Exercise goal »
Below is some data. Retype exactly the lines starting at the one with "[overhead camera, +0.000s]" and ending at the one with "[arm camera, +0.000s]".

*** Opening of Dataset extract ***

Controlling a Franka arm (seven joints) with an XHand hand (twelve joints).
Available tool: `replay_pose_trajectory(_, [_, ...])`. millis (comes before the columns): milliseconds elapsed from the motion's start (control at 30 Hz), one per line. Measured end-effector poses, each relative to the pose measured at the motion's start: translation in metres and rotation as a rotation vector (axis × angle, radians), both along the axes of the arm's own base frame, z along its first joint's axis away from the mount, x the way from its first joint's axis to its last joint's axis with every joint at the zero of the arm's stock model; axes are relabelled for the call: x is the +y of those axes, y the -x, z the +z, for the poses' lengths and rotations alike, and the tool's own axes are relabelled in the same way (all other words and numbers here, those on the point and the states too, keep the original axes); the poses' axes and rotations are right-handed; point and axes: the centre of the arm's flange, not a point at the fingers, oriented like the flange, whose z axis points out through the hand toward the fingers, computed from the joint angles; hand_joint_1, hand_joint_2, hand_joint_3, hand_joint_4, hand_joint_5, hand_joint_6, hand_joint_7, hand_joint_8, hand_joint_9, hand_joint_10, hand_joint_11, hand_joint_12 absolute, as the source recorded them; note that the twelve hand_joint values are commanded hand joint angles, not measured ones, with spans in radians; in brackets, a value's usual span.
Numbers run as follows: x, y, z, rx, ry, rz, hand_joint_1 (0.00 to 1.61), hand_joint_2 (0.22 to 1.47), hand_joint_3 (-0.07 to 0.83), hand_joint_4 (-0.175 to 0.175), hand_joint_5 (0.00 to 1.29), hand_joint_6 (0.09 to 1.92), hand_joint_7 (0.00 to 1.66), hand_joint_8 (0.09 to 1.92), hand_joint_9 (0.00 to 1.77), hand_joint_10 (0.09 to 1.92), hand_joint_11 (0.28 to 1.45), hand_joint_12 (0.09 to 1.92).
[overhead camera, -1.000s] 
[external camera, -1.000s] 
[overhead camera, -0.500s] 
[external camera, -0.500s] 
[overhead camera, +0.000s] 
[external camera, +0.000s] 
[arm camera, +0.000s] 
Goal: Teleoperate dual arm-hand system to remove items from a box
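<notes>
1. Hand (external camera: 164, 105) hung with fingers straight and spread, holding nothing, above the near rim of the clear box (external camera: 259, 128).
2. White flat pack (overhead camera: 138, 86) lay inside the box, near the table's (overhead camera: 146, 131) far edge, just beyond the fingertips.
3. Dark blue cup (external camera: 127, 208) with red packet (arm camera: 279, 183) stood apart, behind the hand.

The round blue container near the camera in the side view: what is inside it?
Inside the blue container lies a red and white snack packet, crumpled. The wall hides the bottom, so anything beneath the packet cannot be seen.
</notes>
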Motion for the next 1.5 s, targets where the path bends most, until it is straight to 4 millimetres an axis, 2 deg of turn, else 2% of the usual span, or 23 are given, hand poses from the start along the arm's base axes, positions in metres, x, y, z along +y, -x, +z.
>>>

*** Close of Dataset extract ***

Result »
[overhead camera, +0.000s] 
[external camera, +0.000s] 
[arm camera, +0.000s] 

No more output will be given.